Sempre que se intenta fazer uma reforma tributária, mesmo que de forma parcial, são evocadas as já consagradas premissas balizadoras, com destaque para a justiça — que pressupõe a não existência de privilégios —, neutralidade, progressividade e simplicidade. Infelizmente não vamos encontrar essas virtudes no nosso sistema tributário, que hoje é considerado um dos mais complexos e onerosos do planeta. Tão disfuncional, até caótico, e também tão inseguro em termos de regramentos que carrega um passivo de contencioso que já chega à casa de 5,4 trilhões de reais.
Na semana passada, o governo federal enviou ao Congresso Nacional mais uma “fatia” da reforma tributária. A segunda, pois podemos considerar a proposta de criação do imposto unificado sobre consumo de bens e serviços (CBS) como a primeira. Este trata especificamente da unificação de cinco tributos: PIS, COFINS e IPI, do governo federal, e ICMS e ISS dos Estados e municípios. Acreditamos que dificilmente avançará, por conta da amplitude e profundidade conflitiva que a envolve, mas principalmente por conta da proximidade das eleições e o ambiente pouco amigável entre governadores e o governo central.

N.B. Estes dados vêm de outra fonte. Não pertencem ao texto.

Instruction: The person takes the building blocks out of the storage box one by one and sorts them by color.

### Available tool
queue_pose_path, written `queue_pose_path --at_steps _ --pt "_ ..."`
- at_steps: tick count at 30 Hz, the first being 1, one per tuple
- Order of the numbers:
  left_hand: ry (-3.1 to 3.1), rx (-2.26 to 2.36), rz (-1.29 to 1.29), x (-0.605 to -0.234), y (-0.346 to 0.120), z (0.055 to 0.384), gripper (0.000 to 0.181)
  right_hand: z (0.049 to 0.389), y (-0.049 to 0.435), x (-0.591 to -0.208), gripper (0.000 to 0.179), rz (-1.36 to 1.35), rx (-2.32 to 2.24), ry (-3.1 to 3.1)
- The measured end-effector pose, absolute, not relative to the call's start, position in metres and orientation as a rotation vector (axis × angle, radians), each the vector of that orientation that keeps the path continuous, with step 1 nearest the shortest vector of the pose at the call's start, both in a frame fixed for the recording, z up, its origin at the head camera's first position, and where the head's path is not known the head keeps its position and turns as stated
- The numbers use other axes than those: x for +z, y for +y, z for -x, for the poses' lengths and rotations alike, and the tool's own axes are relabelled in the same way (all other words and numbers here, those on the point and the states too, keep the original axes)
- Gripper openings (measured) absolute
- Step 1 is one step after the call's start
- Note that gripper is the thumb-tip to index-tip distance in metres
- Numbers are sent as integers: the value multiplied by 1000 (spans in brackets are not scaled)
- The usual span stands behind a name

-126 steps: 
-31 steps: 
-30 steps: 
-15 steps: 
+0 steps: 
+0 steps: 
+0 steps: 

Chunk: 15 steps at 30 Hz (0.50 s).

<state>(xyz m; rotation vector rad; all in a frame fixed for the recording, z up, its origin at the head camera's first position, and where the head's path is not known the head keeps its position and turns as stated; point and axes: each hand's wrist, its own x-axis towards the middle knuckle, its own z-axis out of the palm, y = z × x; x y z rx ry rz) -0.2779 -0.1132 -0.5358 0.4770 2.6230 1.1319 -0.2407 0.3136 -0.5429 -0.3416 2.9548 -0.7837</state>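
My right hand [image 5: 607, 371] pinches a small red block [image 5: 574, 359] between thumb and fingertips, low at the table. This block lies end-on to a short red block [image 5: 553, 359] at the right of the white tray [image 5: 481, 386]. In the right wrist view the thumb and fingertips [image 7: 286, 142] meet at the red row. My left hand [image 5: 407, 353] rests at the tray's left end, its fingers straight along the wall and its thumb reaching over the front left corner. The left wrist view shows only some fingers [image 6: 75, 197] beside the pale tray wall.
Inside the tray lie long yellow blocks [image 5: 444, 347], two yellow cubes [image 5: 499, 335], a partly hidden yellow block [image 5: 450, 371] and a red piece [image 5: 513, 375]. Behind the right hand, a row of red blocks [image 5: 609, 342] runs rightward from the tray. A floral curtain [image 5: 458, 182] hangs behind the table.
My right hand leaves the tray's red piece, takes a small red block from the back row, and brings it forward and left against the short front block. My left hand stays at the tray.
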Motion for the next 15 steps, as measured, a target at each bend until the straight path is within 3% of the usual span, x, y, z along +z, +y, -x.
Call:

Prevendo dificuldade em avançar com a primeira, o governo federal resolveu propor alterações apenas naquilo que lhe cabe em termos de competência. Ou seja, atendo-se aos tributos relacionados aos componentes do lado da renda: salários, lucros, dividendos, ganhos de capital e financeiros. Assim tem o seu campo de potenciais conflitos mais restrito. Realmente um caminho mais fácil, inclusive com chances de resultar em ganhos políticos.
O fatiamento pode até ser um caminho mais fácil, porém não resolve um dos problemas centrais do sistema tributário atual, que se resume no peso maior da carga tributária recair sobre o consumo de bens e serviços e não sobre os resultados das atividades econômicas, como lucros e as várias modalidades de ganhos financeiros e de capital, que congregam os chamados impostos diretos. Em países que contam com sistemas tributários mais decentes, o usual é imputar peso maior à tributação direta e menos à indireta. Ao contrário do Brasil, que impõe uma carta tributária relativamente maior, e porquanto desigual, sobre a população menos favorecida. Nesse aspecto, opera de forma regressiva.
A proposta que entrou em pauta agora apenas reordena internamente a composição dos chamados impostos diretos incidentes sobre as várias modalidade de renda, que no caso do Brasil são de competência exclusiva da União. Em princípio, não alivia a carga tributária. Apenas a distribui entre as categorias, num jogo de “ganha e perde” de resultante zero. Alivia a carta tributária sobre assalariados aumentando o limite de isenção dos atuais R$ 1.903,00 para R$ 2.500,00. O que é louvável, pois implica em aumento da renda disponível para as pessoas. Mas aumenta a carga sobre dividendos – 20% sobre recebimentos mensais acima de R$ 20.000,00, antes isentos, colocando assim um freio à “pejotização”.
Se não na medida desejável, ou alcançável, as duas propostas, no entanto, têm o mérito de pautar uma discussão extremamente relevante para o país.